E3: TTS Playback (Native Browser Speech)

Status: Step 0 — Design Doc (Refinement Complete) Epic: Foundry v0.1 (no API dependency) Created: March 30, 2026 Updated: March 30, 2026 Authors: Dan Hannah & Clay

Overview

What Is This Epic?

Add text-to-speech audio playback to Foundry using the browser's native Web Speech API. Play buttons appear next to each section heading — click to hear that section read aloud. A "Play All" button at the doc title reads the entire document. No server, no API, no cost.

Problem Statement

Dan reviews docs while driving, in the shop, or doing CNC work. Text-only docs require a screen. TTS makes docs accessible in hands-free contexts. This should work from any device (iPad, phone, laptop) without requiring the API server to be running.

What Changed From the Original Stub

Original Scope	Revised Scope
Server-side TTS (Edge TTS / ElevenLabs)	Native browser Web Speech API
API endpoint for audio generation	Pure frontend — no server needed
Audio file caching by content hash	No files — browser generates speech on the fly
Required E2 API server	Independent — can ship before or after E2
Controlled voice selection	Device-native voices (iOS Siri voices, macOS, Chrome)

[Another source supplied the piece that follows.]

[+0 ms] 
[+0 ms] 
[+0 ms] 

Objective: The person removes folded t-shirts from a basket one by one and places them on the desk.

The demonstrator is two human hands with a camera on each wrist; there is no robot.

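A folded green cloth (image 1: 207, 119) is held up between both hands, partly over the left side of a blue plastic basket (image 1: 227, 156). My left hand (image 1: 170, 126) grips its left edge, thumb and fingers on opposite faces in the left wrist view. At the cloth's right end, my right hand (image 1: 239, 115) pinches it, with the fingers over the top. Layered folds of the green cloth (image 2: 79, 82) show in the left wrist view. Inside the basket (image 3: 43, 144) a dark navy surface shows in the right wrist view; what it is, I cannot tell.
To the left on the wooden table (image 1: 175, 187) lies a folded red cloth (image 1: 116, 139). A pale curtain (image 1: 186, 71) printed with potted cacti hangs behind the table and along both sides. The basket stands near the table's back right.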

Key insight: The Web Speech API (speechSynthesis) is built into every modern browser. iOS voices are near-human quality. This eliminates the entire server-side audio pipeline — no generation, no storage, no caching, no cost. E3 becomes a pure static site feature.

Goals

Play button (▶️) next to each section heading — reads that section
"Play All" button at doc title — reads the full document section by section
Play/pause/speed controls (0.75x / 1x / 1.25x / 1.5x / 2x)
Visual indicator showing which section is currently being read
Auto-scroll to follow the currently-reading section (toggleable)
Works offline, works on static site, works everywhere

Non-Goals

Custom voice selection UI (use device default — it's good enough)
Server-side TTS generation (entire point is no server)
Audio file download/export
Background audio playback (browser limitation)
Remembering playback position across page loads (v0.3+ if wanted)
Reading non-text content (Mermaid diagrams, code blocks — skip or read code optionally)

Context

Dependencies

E1 — site scaffold, doc rendering, heading structure
No E2 dependency — this is pure frontend

Dependents

None directly. TTS is a standalone feature that enhances the reading experience.
Future: could inform E4 UX (e.g., "read this annotation aloud")

Design

Approach

A React island component (TtsPlayer.tsx) that uses the Web Speech API to read document sections aloud. The component receives section content as props (extracted from the rendered page) and manages playback state.

Architecture

┌─────────────────────────────────────────────┐
│  DocLayout.astro                            │
│                                             │
│  ┌──────────────────────────────────────┐   │
│  │  TtsControls.tsx (React island)      │   │
│  │  - Play All / Pause / Speed          │   │
│  │  - Current section indicator         │   │
│  │  - Auto-scroll toggle                │   │
│  └──────────────────────────────────────┘   │
│                                             │
│  ## Section Heading        [▶️ play button]  │
│  Section content here...                    │
│                                             │
│  ## Another Section        [▶️ play button]  │
│  More content here...                       │
│                                             │
│          ↕ Web Speech API                   │
│  ┌──────────────────────────────────────┐   │
│  │  Browser speechSynthesis engine      │   │
│  │  (native, zero cost, offline-capable)│   │
│  └──────────────────────────────────────┘   │
└─────────────────────────────────────────────┘

Web Speech API — What We're Working With

// Core API
const utterance = new SpeechSynthesisUtterance(text);
utterance.rate = 1.25;  // 0.1 to 10
utterance.voice = speechSynthesis.getVoices()[0]; // device default
speechSynthesis.speak(utterance);
speechSynthesis.pause();
speechSynthesis.resume();
speechSynthesis.cancel();

// Events
utterance.onstart = () => { /* highlight section */ };
utterance.onend = () => { /* advance to next section */ };
utterance.onboundary = (e) => { /* word-level tracking */ };

Browser support:

Safari (iOS/macOS): ✅ Excellent voices (Siri neural), reliable API
Chrome: ✅ Good voices, sometimes cuts out on very long utterances
Firefox: ✅ Basic support, fewer voice options
Edge: ✅ Good voices (same as Edge TTS)

Section Text Extraction

Sections are defined by heading boundaries. The component needs to:

Find all headings (h2, h3, h4) in the rendered doc
Extract text content between each heading and the next heading of same or higher level
Strip HTML tags, keep readable text
Skip or optionally include code blocks (configurable)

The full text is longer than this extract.